**About this task:** All of the data beneath this instruction is to be transcribed word for word.

**Provided data:**
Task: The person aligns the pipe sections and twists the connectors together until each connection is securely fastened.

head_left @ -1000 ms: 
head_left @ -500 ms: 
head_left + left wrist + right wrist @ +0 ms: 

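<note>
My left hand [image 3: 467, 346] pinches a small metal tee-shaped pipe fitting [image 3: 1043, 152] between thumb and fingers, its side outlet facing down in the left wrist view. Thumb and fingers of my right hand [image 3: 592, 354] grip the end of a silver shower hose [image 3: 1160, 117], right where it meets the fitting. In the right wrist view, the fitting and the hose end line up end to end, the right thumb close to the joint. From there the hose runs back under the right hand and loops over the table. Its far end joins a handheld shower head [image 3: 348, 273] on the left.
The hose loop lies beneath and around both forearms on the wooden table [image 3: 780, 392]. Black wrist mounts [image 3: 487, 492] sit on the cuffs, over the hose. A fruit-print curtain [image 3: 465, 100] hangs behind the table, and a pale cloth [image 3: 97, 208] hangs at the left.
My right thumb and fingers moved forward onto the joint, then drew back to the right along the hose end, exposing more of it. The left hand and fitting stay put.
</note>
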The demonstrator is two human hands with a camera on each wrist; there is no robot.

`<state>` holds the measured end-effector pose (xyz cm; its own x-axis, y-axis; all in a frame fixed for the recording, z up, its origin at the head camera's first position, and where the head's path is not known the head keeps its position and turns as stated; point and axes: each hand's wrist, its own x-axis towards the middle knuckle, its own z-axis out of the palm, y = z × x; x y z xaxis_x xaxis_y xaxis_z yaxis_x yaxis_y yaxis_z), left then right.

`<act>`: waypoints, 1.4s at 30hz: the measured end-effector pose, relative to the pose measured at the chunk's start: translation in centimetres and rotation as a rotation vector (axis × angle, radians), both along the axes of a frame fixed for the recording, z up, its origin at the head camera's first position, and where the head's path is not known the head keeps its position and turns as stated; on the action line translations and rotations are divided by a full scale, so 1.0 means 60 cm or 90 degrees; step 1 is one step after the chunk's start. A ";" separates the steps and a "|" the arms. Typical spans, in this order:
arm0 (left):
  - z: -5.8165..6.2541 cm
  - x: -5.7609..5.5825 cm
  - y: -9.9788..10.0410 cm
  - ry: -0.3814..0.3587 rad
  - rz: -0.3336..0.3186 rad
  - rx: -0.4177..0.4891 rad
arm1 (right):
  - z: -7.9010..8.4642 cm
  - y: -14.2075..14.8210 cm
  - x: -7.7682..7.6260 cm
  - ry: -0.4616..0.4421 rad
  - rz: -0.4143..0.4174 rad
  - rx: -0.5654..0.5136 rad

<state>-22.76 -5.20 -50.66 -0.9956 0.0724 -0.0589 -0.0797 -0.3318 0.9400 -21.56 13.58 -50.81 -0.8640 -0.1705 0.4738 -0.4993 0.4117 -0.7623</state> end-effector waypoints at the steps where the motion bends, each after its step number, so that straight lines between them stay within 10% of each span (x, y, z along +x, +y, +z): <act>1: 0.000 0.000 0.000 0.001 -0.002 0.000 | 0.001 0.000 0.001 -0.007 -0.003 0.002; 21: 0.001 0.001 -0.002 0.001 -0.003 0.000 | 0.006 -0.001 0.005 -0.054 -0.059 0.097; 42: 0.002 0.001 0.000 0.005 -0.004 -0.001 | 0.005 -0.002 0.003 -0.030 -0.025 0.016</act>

**Exercise answer:**
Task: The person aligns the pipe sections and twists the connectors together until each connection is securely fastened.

head_left @ -1000 ms: 
head_left @ -500 ms: 
head_left + left wrist + right wrist @ +0 ms: 

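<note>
My left hand [image 3: 467, 346] pinches a small metal tee-shaped pipe fitting [image 3: 1043, 152] between thumb and fingers, its side outlet facing down in the left wrist view. Thumb and fingers of my right hand [image 3: 592, 354] grip the end of a silver shower hose [image 3: 1160, 117], right where it meets the fitting. In the right wrist view, the fitting and the hose end line up end to end, the right thumb close to the joint. From there the hose runs back under the right hand and loops over the table. Its far end joins a handheld shower head [image 3: 348, 273] on the left.
The hose loop lies beneath and around both forearms on the wooden table [image 3: 780, 392]. Black wrist mounts [image 3: 487, 492] sit on the cuffs, over the hose. A fruit-print curtain [image 3: 465, 100] hangs behind the table, and a pale cloth [image 3: 97, 208] hangs at the left.
My right thumb and fingers moved forward onto the joint, then drew back to the right along the hose end, exposing more of it. The left hand and fitting stay put.
</note>
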The demonstrator is two human hands with a camera on each wrist; there is no robot.

`<state>` holds the measured end-effector pose (xyz cm; its own x-axis, y-axis; all in a frame fixed for the recording, z up, its origin at the head camera's first position, and where the head's path is not known the head keeps its position and turns as stated; point and axes: each hand's wrist, its own x-axis towards the middle knuckle, its own z-axis out of the palm, y = z × x; x y z xaxis_x xaxis_y xaxis_z yaxis_x yaxis_y yaxis_z), left then right.

`<act>`: waypoints, 1.4s at 30hz: the measured end-effector pose, relative to the pose measured at the chunk's start: translation in centimetres and rotation as a rotation vector (axis × angle, radians), both along the axes of a frame fixed for the recording, z up, its origin at the head camera's first position, and where the head's path is not known the head keeps its position and turns as stated; on the action line translations and rotations are divided by a full scale, so 1.0 means 60 cm or 90 degrees; step 1 is one step after the chunk's start. A ";" separates the steps and a "|" the arms. Typical spans, in this order:
arm0 (left):
  - z: -5.8165..6.2541 cm
  - x: -5.7609..5.5825 cm
  - y: -9.9788..10.0410 cm
  - ry: -0.3814..0.3587 rad
  - rz: -0.3336..0.3186 rad
  - rx: -0.4177..0.4891 rad
arm1 (right):
  - z: -7.9010..8.4642 cm
  - y: -14.2075..14.8210 cm
  - x: -7.7682..7.6260 cm
  - ry: -0.4616..0.4421 rad
  - rz: -0.4143..0.4174 rad
  - rx: -0.5654..0.5136 rad

<state>-22.76 -5.20 -50.66 -0.9956 0.0724 -0.0589 -0.0797 -0.3318 0.9400 -21.56 13.58 -50.81 -0.8640 -0.1705 0.4738 -0.4993 0.4117 -0.7623</state> end-effector waypoints at the steps where the motion bends, each after its step number, so that straight lines between them stay within 10% of each span (x, y, z along +x, +y, +z): <act>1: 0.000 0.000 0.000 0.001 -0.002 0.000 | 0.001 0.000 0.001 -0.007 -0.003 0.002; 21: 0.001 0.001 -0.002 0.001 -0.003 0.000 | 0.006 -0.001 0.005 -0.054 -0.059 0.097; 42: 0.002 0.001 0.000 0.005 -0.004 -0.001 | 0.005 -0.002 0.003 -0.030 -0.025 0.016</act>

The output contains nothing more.